Update (1/25): As of Monday morning, the numbers are 51 members: 44 at the individual level, 1 bronze, 3 silver, 2 not sharing details, and Moodle Pty as trademark holder; leading to $8,960 – $22,860 of annual dues.
Moodle News was the first outlet to describe the new organization (originally called Moodle Association but changed to Moodle Users Association when the organization was formalized), and in early December they summarized the motivation:
As mentioned recently in an article on e-Literate, it’s possible that a majority of all funding to Moodle.org originates from Blackboard.

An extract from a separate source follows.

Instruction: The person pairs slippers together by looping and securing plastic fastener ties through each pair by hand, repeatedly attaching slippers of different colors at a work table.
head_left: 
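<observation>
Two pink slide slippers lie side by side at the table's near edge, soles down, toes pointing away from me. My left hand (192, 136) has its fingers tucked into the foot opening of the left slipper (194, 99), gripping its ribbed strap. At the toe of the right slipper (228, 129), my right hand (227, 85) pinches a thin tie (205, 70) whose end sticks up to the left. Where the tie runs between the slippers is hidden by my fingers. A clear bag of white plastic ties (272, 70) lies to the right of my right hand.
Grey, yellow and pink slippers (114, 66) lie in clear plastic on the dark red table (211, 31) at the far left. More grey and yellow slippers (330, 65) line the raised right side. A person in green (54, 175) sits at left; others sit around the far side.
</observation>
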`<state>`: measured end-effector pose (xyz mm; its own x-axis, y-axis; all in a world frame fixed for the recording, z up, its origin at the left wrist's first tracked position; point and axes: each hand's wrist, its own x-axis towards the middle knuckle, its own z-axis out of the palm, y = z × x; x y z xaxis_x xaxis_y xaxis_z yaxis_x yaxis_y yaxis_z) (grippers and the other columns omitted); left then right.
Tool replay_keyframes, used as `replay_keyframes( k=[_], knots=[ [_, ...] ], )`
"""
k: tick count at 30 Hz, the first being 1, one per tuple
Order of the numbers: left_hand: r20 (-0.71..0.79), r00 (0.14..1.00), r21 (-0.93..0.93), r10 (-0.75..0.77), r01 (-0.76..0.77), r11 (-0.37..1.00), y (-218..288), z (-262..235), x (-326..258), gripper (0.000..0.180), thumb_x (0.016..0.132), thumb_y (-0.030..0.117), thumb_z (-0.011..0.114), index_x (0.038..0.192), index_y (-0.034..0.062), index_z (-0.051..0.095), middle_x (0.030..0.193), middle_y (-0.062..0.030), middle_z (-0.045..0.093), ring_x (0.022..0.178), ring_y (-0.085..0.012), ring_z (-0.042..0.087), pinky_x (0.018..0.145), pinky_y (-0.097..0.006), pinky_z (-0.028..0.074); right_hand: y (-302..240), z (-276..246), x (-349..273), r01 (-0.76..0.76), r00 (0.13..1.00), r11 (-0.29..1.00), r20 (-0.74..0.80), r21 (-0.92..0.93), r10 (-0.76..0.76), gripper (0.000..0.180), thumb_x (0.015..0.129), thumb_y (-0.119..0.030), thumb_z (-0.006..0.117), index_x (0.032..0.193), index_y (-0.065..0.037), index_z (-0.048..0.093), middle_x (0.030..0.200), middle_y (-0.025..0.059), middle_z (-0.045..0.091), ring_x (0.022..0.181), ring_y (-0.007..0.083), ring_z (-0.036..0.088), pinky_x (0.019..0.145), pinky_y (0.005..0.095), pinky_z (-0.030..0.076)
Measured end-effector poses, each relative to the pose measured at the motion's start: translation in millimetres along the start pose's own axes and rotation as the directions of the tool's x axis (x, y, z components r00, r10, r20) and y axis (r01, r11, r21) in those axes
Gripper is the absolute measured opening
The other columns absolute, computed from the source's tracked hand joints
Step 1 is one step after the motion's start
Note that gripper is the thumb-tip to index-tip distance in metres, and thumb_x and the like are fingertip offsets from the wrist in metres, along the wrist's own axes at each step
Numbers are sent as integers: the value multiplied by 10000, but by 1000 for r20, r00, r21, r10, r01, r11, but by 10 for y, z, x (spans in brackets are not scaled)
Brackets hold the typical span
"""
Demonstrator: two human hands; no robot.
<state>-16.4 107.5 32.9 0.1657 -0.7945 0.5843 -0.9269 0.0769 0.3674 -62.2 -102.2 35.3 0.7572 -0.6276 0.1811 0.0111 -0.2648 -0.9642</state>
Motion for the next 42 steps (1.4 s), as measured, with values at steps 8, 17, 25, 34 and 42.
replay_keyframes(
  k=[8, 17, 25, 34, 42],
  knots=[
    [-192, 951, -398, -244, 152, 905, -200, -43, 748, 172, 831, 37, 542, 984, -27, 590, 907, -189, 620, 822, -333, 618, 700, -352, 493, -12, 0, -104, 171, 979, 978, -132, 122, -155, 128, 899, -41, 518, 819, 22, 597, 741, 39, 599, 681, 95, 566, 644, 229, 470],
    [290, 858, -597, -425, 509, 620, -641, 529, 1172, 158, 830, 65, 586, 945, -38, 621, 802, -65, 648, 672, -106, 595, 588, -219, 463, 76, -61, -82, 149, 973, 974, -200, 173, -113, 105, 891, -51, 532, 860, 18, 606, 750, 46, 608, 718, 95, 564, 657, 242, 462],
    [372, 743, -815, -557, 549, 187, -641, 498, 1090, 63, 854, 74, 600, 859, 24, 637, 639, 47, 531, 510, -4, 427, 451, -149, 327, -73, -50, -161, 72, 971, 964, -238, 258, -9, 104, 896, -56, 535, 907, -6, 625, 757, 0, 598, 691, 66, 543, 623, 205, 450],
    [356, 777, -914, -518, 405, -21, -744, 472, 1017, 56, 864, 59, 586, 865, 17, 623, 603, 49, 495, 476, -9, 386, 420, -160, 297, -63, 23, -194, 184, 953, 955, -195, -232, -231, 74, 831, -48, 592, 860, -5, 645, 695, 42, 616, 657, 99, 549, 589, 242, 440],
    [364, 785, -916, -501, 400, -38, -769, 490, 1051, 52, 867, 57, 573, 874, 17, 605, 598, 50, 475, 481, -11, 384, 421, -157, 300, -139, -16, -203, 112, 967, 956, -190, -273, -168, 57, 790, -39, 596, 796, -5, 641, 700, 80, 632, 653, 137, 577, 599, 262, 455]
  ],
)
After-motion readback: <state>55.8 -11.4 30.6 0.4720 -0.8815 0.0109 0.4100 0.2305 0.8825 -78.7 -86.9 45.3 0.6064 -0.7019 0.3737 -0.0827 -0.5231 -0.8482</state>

While this may be ironic, knowing the history of Blackboard, it is appropriate since the LMS company has quietly become the largest Moodle Partner by number of clients through acquisitions and growth over the last few years.
The Moodle Partner network is the lifeblood of Moodle HQ/Moodle.com and funds all of the full-time staff at Moodle HQ. Ten percent of all profit from Moodle partners is contributed back to fund the HQ’s staff, who then in turn organize developers around the world, coordinate QA cycles, keep releases on schedule, provide training and a free trial option for individual Moodle users.

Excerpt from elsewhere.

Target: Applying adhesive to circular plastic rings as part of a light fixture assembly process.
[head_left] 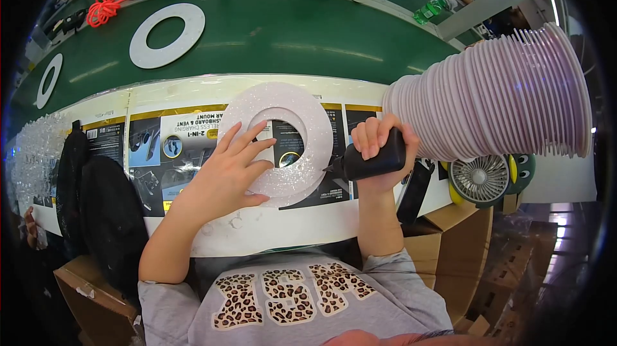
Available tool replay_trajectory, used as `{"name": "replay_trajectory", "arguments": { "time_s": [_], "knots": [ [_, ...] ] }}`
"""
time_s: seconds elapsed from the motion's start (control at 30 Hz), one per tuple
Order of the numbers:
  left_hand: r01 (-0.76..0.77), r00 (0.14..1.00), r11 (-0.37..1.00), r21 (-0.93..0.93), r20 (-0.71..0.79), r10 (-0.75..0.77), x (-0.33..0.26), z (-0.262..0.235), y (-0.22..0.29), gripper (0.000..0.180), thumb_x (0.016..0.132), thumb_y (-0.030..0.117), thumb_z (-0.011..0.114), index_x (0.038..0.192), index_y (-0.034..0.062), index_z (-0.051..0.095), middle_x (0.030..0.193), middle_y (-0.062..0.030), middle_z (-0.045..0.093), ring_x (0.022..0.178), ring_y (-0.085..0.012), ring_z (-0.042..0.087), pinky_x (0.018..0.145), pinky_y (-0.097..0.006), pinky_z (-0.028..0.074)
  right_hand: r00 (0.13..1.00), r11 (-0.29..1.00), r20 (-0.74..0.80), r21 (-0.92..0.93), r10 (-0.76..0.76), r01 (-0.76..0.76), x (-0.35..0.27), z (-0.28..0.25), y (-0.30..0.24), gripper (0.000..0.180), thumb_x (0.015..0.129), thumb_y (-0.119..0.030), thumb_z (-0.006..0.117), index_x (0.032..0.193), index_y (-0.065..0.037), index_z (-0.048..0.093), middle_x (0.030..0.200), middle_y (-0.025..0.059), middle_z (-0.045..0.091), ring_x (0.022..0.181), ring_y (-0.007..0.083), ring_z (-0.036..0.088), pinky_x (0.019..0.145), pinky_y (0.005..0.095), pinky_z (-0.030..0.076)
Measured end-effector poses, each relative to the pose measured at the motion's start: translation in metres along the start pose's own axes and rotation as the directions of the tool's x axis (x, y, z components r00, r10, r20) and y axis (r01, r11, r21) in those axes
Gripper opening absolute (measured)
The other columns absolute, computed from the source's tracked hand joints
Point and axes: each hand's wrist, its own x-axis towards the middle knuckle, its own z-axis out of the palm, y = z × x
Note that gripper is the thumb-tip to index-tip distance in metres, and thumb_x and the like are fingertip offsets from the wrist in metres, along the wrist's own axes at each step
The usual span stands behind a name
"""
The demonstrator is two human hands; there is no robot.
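Note:
A pale, glittery flat ring (318,121) lies on the printed sheet in front of me, with a raised inner rim around its round opening. My left hand (238,169) rests on the ring's left side, fingers spread over it. In my right hand (380,150) is a black squeeze bottle (376,156), tipped sideways. Its narrow nozzle points left at the ring's right edge; whether it touches cannot be made out. Close by on the right, a tall stack of similar pale rings (475,92) leans across the table's end.
Two white rings (191,29) lie on the green conveyor surface (270,31) beyond the table. A small round fan (479,180) and a black phone-like object (416,190) sit at right. A black bag (109,211) and clear bubble wrap (38,153) are at left. Cardboard boxes (459,230) stand below.

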Motion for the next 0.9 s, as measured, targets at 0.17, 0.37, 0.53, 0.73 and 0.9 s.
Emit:
{"name": "replay_trajectory", "arguments": {
  "time_s": [0.17,0.37,0.53,0.73,0.9],
  "knots": [
    [0.004,1.0,1.0,0.001,0.009,-0.004,0.0003,-0.0014,0.0009,0.043,0.058,0.019,0.082,0.094,0.0072,0.064,0.131,-0.0095,0.051,0.137,-0.0302,0.03,0.114,-0.051,0.022,1.0,1.0,0.005,-0.003,0.012,-0.012,0.0002,0.0006,0.0015,0.04,0.094,-0.035,0.032,0.067,-0.008,0.041,0.055,0.0047,0.042,0.048,0.0137,0.038,0.053,0.0265,0.033],
    [-0.001,1.0,1.0,-0.003,0.005,0.001,-0.0003,-0.0002,-0.0001,0.042,0.058,0.019,0.082,0.093,0.007,0.064,0.131,-0.0098,0.051,0.137,-0.0297,0.031,0.114,-0.051,0.022,1.0,1.0,0.006,0.003,0.018,-0.018,0.0004,-0.0005,0.0017,0.039,0.094,-0.034,0.033,0.067,-0.007,0.04,0.055,0.0049,0.043,0.048,0.0134,0.038,0.053,0.0263,0.033],
    [-0.009,1.0,1.0,0.014,0.018,0.009,-0.0005,-0.0005,-0.0011,0.04,0.062,0.024,0.08,0.094,0.0055,0.065,0.13,-0.0105,0.051,0.137,-0.0287,0.03,0.114,-0.05,0.021,1.0,1.0,0.017,-0.025,-0.002,0.002,0.0014,-0.0011,0.0025,0.039,0.094,-0.034,0.033,0.067,-0.007,0.04,0.055,0.0047,0.042,0.048,0.0134,0.038,0.053,0.0262,0.034],
    [-0.008,1.0,1.0,0.005,0.012,0.008,0.0005,-0.0001,-0.0005,0.041,0.06,0.021,0.081,0.094,0.006,0.065,0.13,-0.0103,0.051,0.137,-0.0293,0.03,0.114,-0.05,0.021,1.0,1.0,0.01,-0.01,0.008,-0.008,0.0009,-0.0029,0.0027,0.038,0.094,-0.034,0.032,0.067,-0.008,0.04,0.055,0.0044,0.042,0.049,0.0132,0.038,0.053,0.0261,0.034],
    [0.001,1.0,1.0,-0.007,0.003,-0.001,-0.001,-0.0004,-0.0008,0.042,0.058,0.018,0.082,0.094,0.0065,0.064,0.13,-0.0103,0.052,0.136,-0.0301,0.031,0.114,-0.051,0.022,1.0,1.0,0.001,0.001,-0.005,0.005,-0.0005,0.0026,-0.0023,0.038,0.094,-0.033,0.031,0.068,-0.008,0.041,0.055,0.0044,0.042,0.049,0.0135,0.038,0.054,0.0264,0.034]
  ]
}}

In early 2015, Martin Dougiamas unveiled a plan to diversify Moodle funding by garnering support from non-Moodle Partners: organizations, users, and schools who were interested in contributing to Moodle.org, but were not providing Moodle related services, and perhaps wanted to get a little more out of contributions than a strict donation might give. The MUA is scheduled to kick off this December with it’s inaugural committee and funding which will be used to drive, in part, the development of the Moodle project through a democratic mechanism.
At e-Literate we have covered the inflection point faced by what is likely the the world’s most-used LMS since this past June. The inflection point comes from a variety of triggers:
- Blackboard acquisition of several Moodle Partners causing Moodle HQ, other Moodle Partners, and some subset of users’ concerns about commercialization;
- Creation of the Moodle Users Association as well as Moodle Cloud services as alternate paths to Moodle Partners for revenue and hosting; and
- Several Moodle-derivative efforts in 2015 such as Remote-Learner leaving the Moodle Partner program, Totara forking its Moodle code, and creation of the POET working group hosted by Apereo.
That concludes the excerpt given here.